For this, they shipped Brannstrom, center Oscar Lindberg (now playing in Switzerland) and a 2020 second-round pick to Ottawa, where the defenseman small in stature but sizable in skill made the team out of camp this season after playing in two games for the Senators last season.
He’s joined on the second D-pair by veteran Ron Hainsey, and this more than anything else should hasten Brannstrom’s development as an NHL player.
Hainsey has played in more than 1,000 games and won a Stanley Cup with the Pittsburgh Penguins, meaning there couldn’t be a deeper pool of knowledge from which to draw for a 20-year-old rookie.
“Other than talking to him on a personal basis, I haven’t coached (Brannstrom) much,” Ottawa coach D.J. Smith said. “He’s well ahead of where I would have guessed if you asked me over the summer. I knew offensively he could move the puck and jump in the rush, but his hockey sense and compete level is really high. I see him getting better every night.
“This kid is going to be a really good hockey player.”
‘They got Mark Stone’
Stone has been a great one for some time, and the Knights made sure he would be in Las Vegas for the foreseeable future, signing him to an eight-year, $76 million contract after making the deal.
Easy decision.
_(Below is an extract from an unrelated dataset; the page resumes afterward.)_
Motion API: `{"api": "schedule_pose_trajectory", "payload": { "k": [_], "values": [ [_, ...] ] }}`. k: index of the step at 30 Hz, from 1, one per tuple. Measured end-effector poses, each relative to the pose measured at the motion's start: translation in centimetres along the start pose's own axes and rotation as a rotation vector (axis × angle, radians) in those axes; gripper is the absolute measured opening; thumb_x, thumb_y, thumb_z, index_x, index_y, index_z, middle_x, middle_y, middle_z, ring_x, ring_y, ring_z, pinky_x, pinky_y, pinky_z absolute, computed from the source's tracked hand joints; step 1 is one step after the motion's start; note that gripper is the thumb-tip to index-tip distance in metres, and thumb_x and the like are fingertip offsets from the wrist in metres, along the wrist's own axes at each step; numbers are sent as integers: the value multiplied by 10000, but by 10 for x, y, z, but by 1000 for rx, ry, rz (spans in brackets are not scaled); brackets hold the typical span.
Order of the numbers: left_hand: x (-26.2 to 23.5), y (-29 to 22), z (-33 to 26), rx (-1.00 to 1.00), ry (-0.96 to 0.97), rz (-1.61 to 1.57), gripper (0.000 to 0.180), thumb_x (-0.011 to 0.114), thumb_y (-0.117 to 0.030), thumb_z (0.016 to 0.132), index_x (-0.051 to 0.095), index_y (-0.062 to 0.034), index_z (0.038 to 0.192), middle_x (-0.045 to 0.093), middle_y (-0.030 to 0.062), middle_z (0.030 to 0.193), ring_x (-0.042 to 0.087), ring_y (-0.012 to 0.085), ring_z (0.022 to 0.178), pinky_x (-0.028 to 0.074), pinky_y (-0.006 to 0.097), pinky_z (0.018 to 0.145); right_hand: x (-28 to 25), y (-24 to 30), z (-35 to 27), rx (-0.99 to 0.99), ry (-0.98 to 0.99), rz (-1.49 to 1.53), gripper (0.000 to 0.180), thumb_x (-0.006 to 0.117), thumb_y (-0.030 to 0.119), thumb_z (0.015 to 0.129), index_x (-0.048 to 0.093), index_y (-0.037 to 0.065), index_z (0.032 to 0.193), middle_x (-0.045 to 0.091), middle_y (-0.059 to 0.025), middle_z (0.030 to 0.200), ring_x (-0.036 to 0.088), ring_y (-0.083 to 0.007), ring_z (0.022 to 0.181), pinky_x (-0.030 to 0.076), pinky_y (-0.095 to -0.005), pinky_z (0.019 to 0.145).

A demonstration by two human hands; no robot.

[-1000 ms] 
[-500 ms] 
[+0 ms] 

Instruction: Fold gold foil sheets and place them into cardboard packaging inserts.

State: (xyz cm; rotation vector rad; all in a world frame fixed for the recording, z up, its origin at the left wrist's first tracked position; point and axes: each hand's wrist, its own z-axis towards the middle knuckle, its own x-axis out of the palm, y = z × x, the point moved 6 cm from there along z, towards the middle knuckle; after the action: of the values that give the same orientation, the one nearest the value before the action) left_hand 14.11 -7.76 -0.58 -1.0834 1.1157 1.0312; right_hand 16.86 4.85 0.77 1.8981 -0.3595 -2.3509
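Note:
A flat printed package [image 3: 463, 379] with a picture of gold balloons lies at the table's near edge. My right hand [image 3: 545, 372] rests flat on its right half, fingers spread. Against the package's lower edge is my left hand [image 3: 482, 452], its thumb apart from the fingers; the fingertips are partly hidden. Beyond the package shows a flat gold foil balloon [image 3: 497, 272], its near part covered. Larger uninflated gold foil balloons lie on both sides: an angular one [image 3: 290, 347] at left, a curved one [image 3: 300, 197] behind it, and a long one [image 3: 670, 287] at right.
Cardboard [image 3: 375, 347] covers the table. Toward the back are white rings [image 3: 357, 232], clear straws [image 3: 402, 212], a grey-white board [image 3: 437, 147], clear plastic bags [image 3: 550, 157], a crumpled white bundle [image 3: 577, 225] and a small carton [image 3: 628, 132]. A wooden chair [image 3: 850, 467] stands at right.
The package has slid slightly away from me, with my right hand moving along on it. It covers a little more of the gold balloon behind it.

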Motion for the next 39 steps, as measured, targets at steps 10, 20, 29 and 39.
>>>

Easy trade to make.
But in receiving a top prospect such as Brannstrom — his value is the reason a second-round draft pick was included and not a first — the Senators added a significant piece to their rebuild.
He has one assist in six games and is part of the second power-play unit. But most in Ottawa are unaware of the fascination that Knights fans hold for him.
Asked one Ottawa media member: “What’s a Brannwagon?”
“I’m getting more and more comfortable with each game,” said Brannstrom, who logged the least amount of ice time (14:57) for Ottawa defensemen against the Knights. “I need to work on some things in the D zone and gain more confidence in the offensive zone, but I think I’m headed in the right direction.
“I’m glad to be in Ottawa. They have given me a chance to be an NHL player right away. I was in Chicago when the trade (occurred), so it was’t too crazy. But I understood. It was fun to be part of it.
“I mean, they got Mark Stone, so, yeah …”
Contact columnist Ed Graney at email@example.com or 702-383-4618. He can be heard on “The Press Box,” ESPN Radio 100.9 FM and 1100 AM, from 7 a.m. to 10 a.m. Monday through Friday. Follow @edgraney on Twitter.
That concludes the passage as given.